When you launch your analysis to Grid, it's important to realize that some methods of your analysis task are called on your laptop when you execute your steering macro, whereas other methods are only called on the Grid nodes. The execution on Grid is what we call runtime
.
Looking at the functions of our analysis task, we can e.g. say that
// constructor: called locally
AliAnalysisMyTask(const char*);
// function called once at RUNTIME
virtual void UserCreateOutputObjects();
// functions for each event at RUNTIME
virtual void UserExec(Option_t*);
It makes no sense to make data members that are initialized at runtime persistent. Therefore, as a rule-of-thumb, for all your output histograms, use the flag for non-persistence, i.e.

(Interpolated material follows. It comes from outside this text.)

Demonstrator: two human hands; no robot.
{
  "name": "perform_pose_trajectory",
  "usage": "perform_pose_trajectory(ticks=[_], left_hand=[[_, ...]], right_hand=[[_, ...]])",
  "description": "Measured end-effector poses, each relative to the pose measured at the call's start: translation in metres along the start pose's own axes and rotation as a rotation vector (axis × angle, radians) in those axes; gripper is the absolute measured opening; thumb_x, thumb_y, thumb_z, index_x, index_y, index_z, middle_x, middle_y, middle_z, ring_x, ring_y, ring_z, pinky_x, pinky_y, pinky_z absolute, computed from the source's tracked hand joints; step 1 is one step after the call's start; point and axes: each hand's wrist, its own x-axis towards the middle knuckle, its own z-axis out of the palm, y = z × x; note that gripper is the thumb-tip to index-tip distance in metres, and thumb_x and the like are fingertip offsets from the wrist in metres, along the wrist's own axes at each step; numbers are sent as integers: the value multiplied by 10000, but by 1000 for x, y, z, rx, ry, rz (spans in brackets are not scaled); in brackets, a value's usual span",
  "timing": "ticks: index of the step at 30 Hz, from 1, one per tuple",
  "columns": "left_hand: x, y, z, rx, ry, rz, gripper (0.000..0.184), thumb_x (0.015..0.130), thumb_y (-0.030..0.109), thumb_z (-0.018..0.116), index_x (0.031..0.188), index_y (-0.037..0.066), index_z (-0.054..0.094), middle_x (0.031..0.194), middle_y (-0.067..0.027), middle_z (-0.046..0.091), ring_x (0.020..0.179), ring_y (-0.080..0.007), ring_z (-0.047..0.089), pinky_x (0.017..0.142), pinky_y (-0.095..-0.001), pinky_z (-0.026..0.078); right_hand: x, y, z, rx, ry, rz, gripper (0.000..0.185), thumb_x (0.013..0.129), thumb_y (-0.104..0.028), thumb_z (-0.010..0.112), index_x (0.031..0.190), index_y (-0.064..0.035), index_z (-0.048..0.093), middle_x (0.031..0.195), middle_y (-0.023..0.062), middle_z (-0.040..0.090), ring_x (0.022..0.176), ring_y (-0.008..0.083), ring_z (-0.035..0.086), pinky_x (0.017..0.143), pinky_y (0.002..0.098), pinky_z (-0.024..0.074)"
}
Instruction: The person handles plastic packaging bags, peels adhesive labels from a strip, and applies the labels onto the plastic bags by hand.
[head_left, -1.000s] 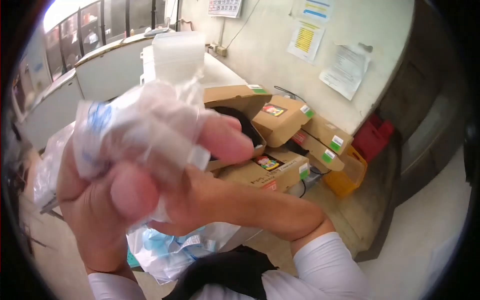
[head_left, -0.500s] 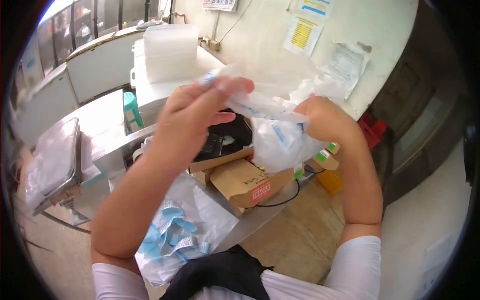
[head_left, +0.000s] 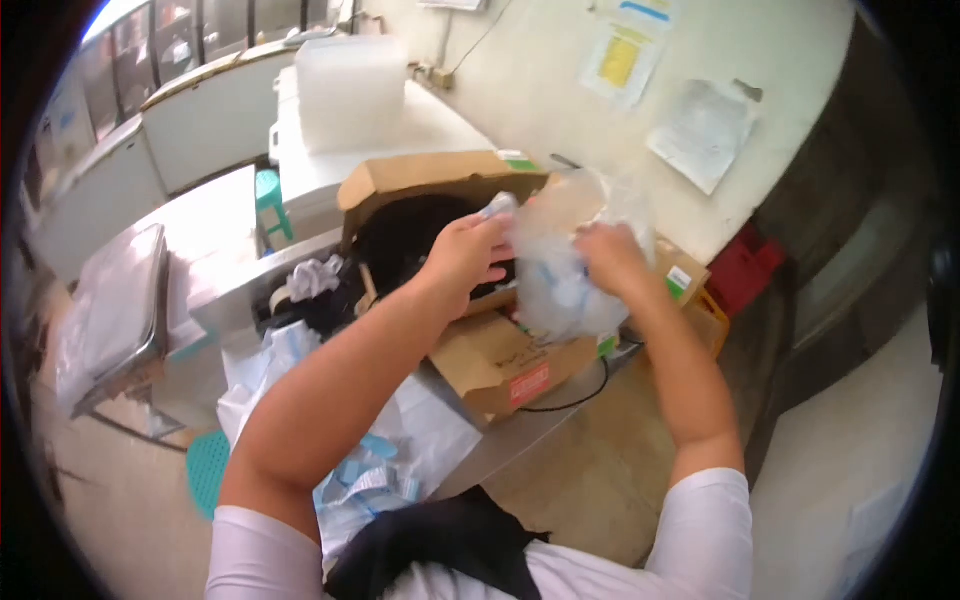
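Wall point(head_left: 540, 105): papers point(head_left: 703, 135) hang there.
Bag point(head_left: 560, 300): held up before the boxes point(head_left: 490, 365), partly hiding them.
Right hand point(head_left: 612, 258): closed on the bag.
Left hand point(head_left: 465, 255): half-curled at the bag's edge; cannot tell if gripping.
Cable point(head_left: 575, 407): loops beside the boxes.

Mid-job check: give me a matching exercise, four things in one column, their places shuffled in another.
1. crumpled translucent plastic bag
2. white paper with a yellow block
3. boxy translucent plastic stack
4. crumpled light-blue strips

A. on a white plastic sheet
B. on the pale wall
C. in the bare right hand
D. on a white flat-topped unit

Pairs: 1-C, 2-B, 3-D, 4-A
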Motion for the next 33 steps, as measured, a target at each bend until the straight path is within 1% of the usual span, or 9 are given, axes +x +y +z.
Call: perform_pose_trajectory(ticks=[6,9,13,18,22,24,27,30,33], left_hand=[[-56,11,-82,381,-105,66,462,948,378,669,1302,82,646,1254,-63,668,1188,-172,588,980,-365,471],[-114,3,-134,394,-3,79,452,958,365,656,1294,63,650,1185,-77,701,1083,-167,640,932,-327,495],[-191,-32,-186,381,143,-30,433,968,337,642,1289,46,648,1136,-79,720,1017,-160,666,872,-305,509],[-261,-89,-213,477,368,-92,490,885,278,748,1304,51,637,1168,-85,713,1054,-179,662,884,-330,507],[-292,-121,-218,1175,373,75,672,749,137,813,1380,84,588,1370,-168,608,1278,-340,573,1071,-403,464],[-294,-143,-221,1296,365,82,565,795,59,722,1349,79,608,1300,-190,645,1193,-353,623,1022,-410,494],[-290,-152,-230,1142,535,-217,449,838,-6,616,1282,53,645,1175,-203,695,1082,-357,672,955,-422,522],[-302,-163,-238,1025,756,-3,385,858,-9,544,1199,83,698,1085,-206,704,991,-389,675,894,-462,527],[-310,-160,-243,1053,804,-107,398,840,-48,560,1192,67,705,1077,-208,713,995,-365,689,896,-434,536]], right_hand=[[-62,-7,-32,381,644,-82,681,731,24,690,1393,-30,539,1432,180,554,1372,333,483,1173,414,328],[-104,-55,-23,774,856,97,405,916,-23,633,1320,2,604,1363,159,620,1267,234,567,1102,368,404],[-143,-142,37,1554,434,58,204,940,-104,681,1130,-30,683,1056,74,720,977,149,657,907,304,510],[-148,-254,103,1405,-286,-14,316,862,-197,771,1109,-9,718,964,106,720,878,174,672,787,302,536],[-126,-300,127,1102,23,-122,310,871,-239,736,1080,-11,726,957,134,713,934,282,672,817,386,538],[-111,-317,144,977,255,-219,275,874,-242,714,1047,-29,733,955,132,709,956,331,660,827,426,531],[-84,-310,137,970,-31,-346,190,872,-203,693,991,-58,726,967,119,708,958,360,655,828,440,523],[-68,-305,110,1019,101,-285,139,864,-175,683,953,-73,717,977,121,707,940,376,650,808,441,518],[-57,-297,97,1224,41,-183,168,915,-214,685,953,-51,703,905,104,698,806,251,660,734,361,507]])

TH1F* fHistPt; //! pt histo
If you develop your code, the layout of persistent members of your class probably changes, i.e.
class Polygon
{
private:
int width;
}
which would take up 4 bytes, could change to
class Polygon
{
private:
int width, height;
}
which would take up 8 bytes when written to disk. The ClassDef value of your class bookkeeps this evolution for ROOT and avoids compatibility problems such as
`The StreamerInfo of class AliAnalysisTaskMyTask
has the same version (=1) as the active class but a
different checksum. Do not try to write, ...,
the files will not be readable.'
If you commit your code to AliPhysics (or AliROOT), you should make sure to increment the ClassDef value when you change the list of persistent members, i.e. if we have a class
class SomeClass : public TObject {
private:
Int_t fAbsEta; // min eta value
...
ClassDef(SomeClass, 1);
and we add a persistent member, we have to increment to ClassDef value
class SomeClass : public TObject {
private:
Int_t fMinEta; // min eta value
Int_t fMaxEta; // max eta value
...
ClassDef(SomeClass, 2);
If the list of non-persistent members changes, e.g. when we change
class SomeClass : public TObject {
private:
Int_t fAbsEta; //! min eta value
...
ClassDef(SomeClass, 1);
into
class SomeClass : public TObject {
private:
Int_t fMinEta; //! min eta value
Int_t fMaxEta; //! max eta value
...
ClassDef(SomeClass, 1);
we do not have to increment the ClassDef value, because the streamer definition of the class does not change.